Mabey Bridge is consulting with 150 workers on the planned closure of its 160-year-old factory in Chepstow.

Dr Jonathan Deacon of South Wales Business School said: "There's a potential we'll lose good quality engineering jobs".

The firm's turbine tower plant in nearby Mathern is also up for sale, which employs 180 people.

A company spokesman said it anticipated a buyer would be found to support that area of the business.

Mabey Bridge said it was looking at "every possible option to remain competitive in difficult times".

'Pinch-point'

It also has a bridge business in Lydney in Gloucestershire.

"We have not made these decisions lightly and we understand that this is a very difficult time for our people." the spokesman added.

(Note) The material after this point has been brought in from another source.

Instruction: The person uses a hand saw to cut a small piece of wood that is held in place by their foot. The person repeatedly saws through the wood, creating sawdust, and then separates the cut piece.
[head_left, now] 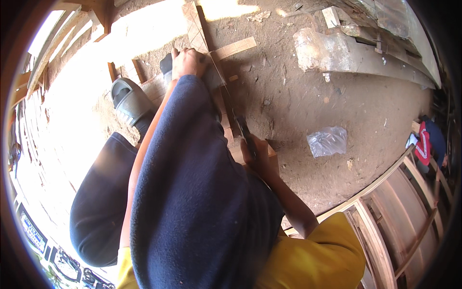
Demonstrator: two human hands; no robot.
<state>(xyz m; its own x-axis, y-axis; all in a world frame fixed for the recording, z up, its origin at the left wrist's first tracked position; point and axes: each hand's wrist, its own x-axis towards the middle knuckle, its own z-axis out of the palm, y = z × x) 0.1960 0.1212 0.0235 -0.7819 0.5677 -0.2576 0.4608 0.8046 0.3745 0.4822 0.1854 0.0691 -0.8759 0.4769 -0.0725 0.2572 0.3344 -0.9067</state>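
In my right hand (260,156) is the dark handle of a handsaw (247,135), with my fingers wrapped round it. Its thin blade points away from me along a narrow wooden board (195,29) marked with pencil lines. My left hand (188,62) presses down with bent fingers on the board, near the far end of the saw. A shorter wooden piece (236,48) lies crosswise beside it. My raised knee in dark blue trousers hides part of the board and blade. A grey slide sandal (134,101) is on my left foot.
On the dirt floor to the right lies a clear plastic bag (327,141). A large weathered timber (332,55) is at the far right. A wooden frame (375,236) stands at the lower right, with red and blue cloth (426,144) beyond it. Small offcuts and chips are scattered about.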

The company's history dates back to working with the great railway engineer Isambard Kingdom Brunel, while today it makes motorway bridges and gantries for traffic signals.

Dr Deacon, a reader in marketing and entrepreneurship at the University of South Wales said there was a danger good jobs could be lost.

"Companies like Mabey Bridge are very good at making things and have been making good things for 150 years or more.

"For our part of the world, there's a potential we'll lose good quality engineering jobs."

"In the restructuring, if those jobs go to Lydney, they move out of Wales and this could have knock-on effect in trying to encourage young people into engineering and fabrication."

Dr Deacon lives in the area too and his eldest son is an apprentice at Mabey Bridge and is among those facing uncertainty.

'Stronger'

"Businesses don't go wrong overnight, there's a period of slowing up," Dr Deacon told BBC Radio Wales.

"We've seen a pinch-point here where the senior management has changed and those coming in have had a look, a good audit and said this isn't what we thought it was."

The company said it would be providing workers with as much information and support as possible over the coming weeks.

"We are confident that these proposed changes will help build a stronger, more sustainable future for Mabey Bridge's modular bridge business in Lydney," said the spokesman.